Zudem ist fraglich, ob die 40-Prozent-Marke weiter unterschritten bleibt. Seit 1.7.2008 liegt der paritätisch finanzierte Gesamtbeitrag bei 39,15 Prozent (Arbeitslosenversicherung: 3,3 Prozent; Rentenversicherung: 19,9 Prozent; Krankenversicherung: durchschnittlich 14,0 Prozent; Pflegeversicherung: 1,95 Prozent). Hinzu kommt für die gesetzlich Krankenversicherten noch ein Sonderbeitrag von 0,9 Prozent und für kinderlose Pflegeversicherte ein Sonderbeitrag von 0,25 Prozent. Der Gesamtsozialversicherungsbeitrag für einen Kinderlosen liegt damit bei 40,3 Prozent (Arbeitnehmeranteil: 20,725 Prozent; Arbeitgeberanteil: 19,575 Prozent).

Bereits heute ist absehbar, dass der Krankenkassenbeitrag zum Jahresanfang 2009 steigen wird. Dafür sprechen höhere Arzneimittelausgaben und Arzthonorare sowie mehr Mittel für die Krankenhausfinanzierung. Zeitungsberichten zufolge gehen die gesetzlichen Krankenkassen von einem Anstieg um bis zu 0,8 Prozentpunkte aus (FAZ, 17.7.2008; Handelsblatt, 25.8.2008). Damit läge der paritätisch finanzierte Gesamtbeitrag bei 39,95 Prozent, der Gesamtsozialversicherungsbeitrag bei 40,85 Prozent.

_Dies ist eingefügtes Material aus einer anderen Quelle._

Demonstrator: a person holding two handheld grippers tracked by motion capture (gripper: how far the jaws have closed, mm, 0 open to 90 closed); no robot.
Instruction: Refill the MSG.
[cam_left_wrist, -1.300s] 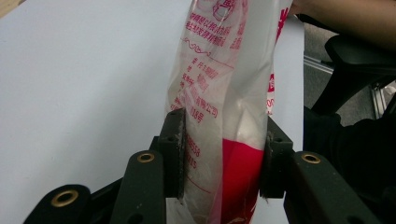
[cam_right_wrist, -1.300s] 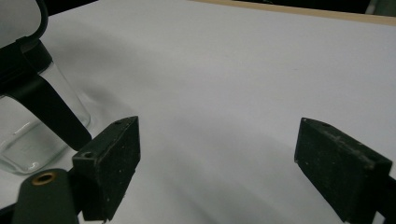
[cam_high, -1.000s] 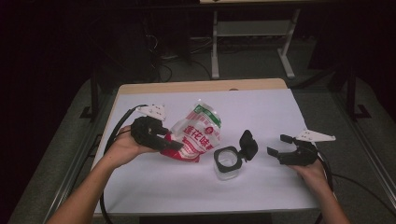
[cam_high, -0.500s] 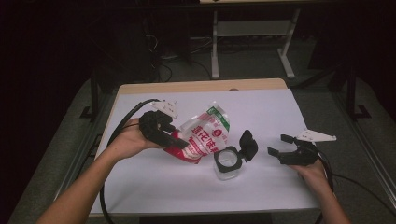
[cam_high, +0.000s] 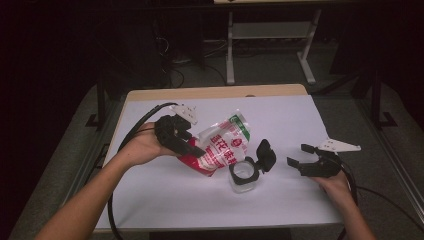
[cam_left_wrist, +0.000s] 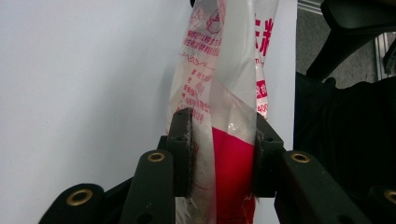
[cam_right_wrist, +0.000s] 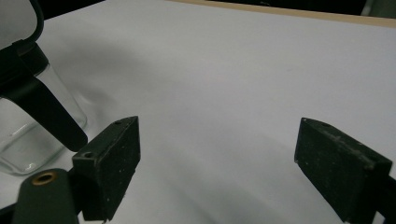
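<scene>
A clear plastic bag (cam_high: 222, 145) with red print and red contents is lifted off the white table (cam_high: 280, 115), tilted with its top toward the right. My left gripper (cam_high: 197, 150) is shut on its lower part; in the left gripper view the pads press the bag (cam_left_wrist: 224, 70) from both sides, and the jaws have just been closing further on it. A clear jar (cam_high: 245, 176) with a black flip lid (cam_high: 266, 155) standing open sits just right of the bag. My right gripper (cam_high: 298, 159) rests open on the table right of the jar, nothing between its fingers.
The right gripper view has the jar (cam_right_wrist: 28, 140) at its left edge and bare white table ahead. Cables trail from both grippers off the front edge. Metal stand legs (cam_high: 270, 45) stand on the dark floor behind the table.
My left hand has risen and turned with the bag, whose top has swung rightward over the jar's side. The right gripper and the jar have stayed put.
</scene>
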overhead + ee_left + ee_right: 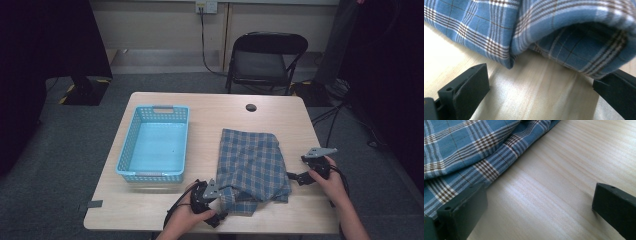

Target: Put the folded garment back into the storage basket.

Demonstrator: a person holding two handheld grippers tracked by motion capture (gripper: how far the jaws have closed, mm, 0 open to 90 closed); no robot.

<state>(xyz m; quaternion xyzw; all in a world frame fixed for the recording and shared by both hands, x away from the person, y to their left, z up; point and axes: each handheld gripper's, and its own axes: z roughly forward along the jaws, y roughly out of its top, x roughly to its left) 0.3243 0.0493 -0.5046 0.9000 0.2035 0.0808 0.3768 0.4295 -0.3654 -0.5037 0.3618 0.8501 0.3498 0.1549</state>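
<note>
Cloth: the blue plaid woven cloth (254, 165) lies loosely folded on the light wooden table (210, 120), right of centre, with its near edge bunched and rumpled toward you.
Basket: the light blue slotted plastic basket (131, 150) stands to the left of the cloth, apart from it and holding nothing.
Left gripper: your left gripper (216, 196) sits at the cloth's near left corner; its jaws stand wide apart with nothing gripped, and in the left gripper view a fold of fabric (574, 42) hangs just ahead of them.
Right gripper: your right gripper (296, 176) rests at the cloth's right edge, jaws spread fully and gripping nothing; one jaw lies at or over the hem (486, 172), the other over bare wood.
Step in hand: likely taking hold of the cloth at two points.
How to do it well: slide each lower jaw flat along the tabletop under a single hem, not the whole bundle. Close only once fabric sits deep between the pads. Grip both sides at matching edges so the cloth lifts evenly.
</note>
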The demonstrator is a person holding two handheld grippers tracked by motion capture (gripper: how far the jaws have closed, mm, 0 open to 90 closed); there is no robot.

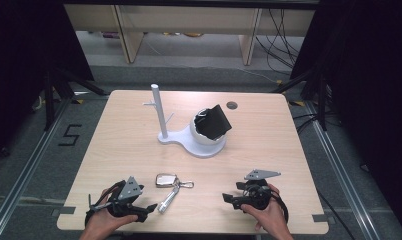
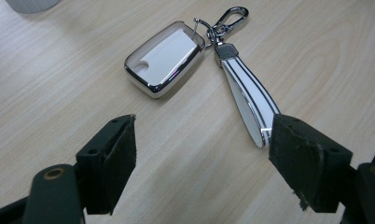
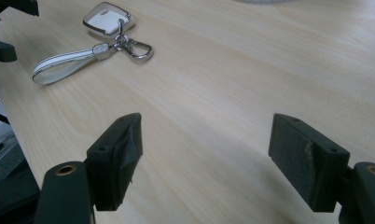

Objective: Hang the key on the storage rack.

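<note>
Lying between both tongs – key fob (image 1: 166,180), white stand (image 1: 189,137) behind

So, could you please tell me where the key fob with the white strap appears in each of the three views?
High view: key fob lies near the table's front edge, between the two claws, closer to the left claw.
Left gripper view: upper centre, just beyond the open jaws.
Right gripper view: top left, far off.
Shared landmark: the silver carabiner clip beside the fob.
</note>
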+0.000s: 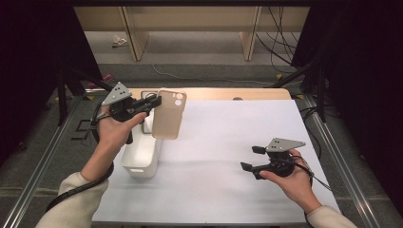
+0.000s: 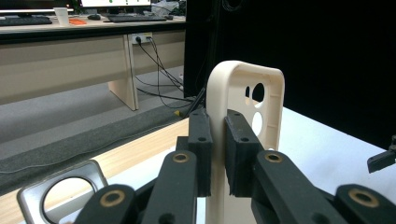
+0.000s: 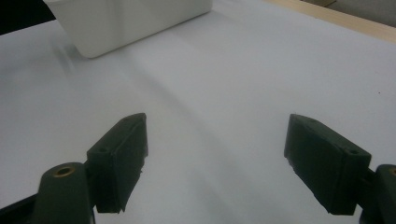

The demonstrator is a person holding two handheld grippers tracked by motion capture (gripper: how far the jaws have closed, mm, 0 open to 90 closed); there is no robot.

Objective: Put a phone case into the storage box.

Union und SPD debattieren noch, ob der Beitrag zur Arbeitslosenversicherung auf 3,0 Prozent oder noch stärker gesenkt werden soll. Eine Entscheidung darüber soll im Herbst fallen. Eine Senkung wäre ohne Weiteres möglich, wenn die Bundesregierung auf den versicherungsfremden Eingliederungsbeitrag von jährlich 5 Milliarden Euro verzichten würde, den die BA anstelle des Bundes für Hartz-IV-Empfänger aufbringen muss. Dies entspräche einer Entlastung um 0,6 Prozentpunkte. Auch sollte die Große Koalition ihren mit dem Entwurf des Bundeshaushalts 2009 erneut verfolgten Plan wieder verwerfen, der Arbeitslosenversicherung die Finanzierung der Beiträge für Kindererziehungszeiten in Höhe von 290 Millionen Euro aufzubürden.[2] Auch hierbei handelt es sich um eine Leistung, die vom Bund aus Steuermitteln zu tragen ist und nicht von den Beitragszahlern.

Eine Bewertung der Kategorie Lohnzusatzkosten ist derzeit nicht möglich, da die Entwicklung noch zu unsicher ist. Bis auf Weiteres:

Keine Änderung.



[1] Dazu müssen vor Jahresende noch zwei Gesetzesvorhaben abgeschlossen werden, die als Bestandteil der bereits bewerteten Gesundheitsreform die technischen Voraussetzungen für den Start des Gesundheitsfonds schaffen. Dies sind das „Gesetz zur Weiterentwicklung der Organisationsstrukturen in der gesetzlichen Krankenversicherung" über die Insolvenzfähigkeit der gesetzlichen Krankenkassen und der morbiditätsorientierte Risikostrukturausgleich.

[2] Diesen Plan verfolgte das Bundesfinanzministerium bereits im letzten Jahr, wurde aber vom Parlament daran gehindert, den Bundeshaushalt auf Kosten der Arbeitslosenversicherung zu entlasten.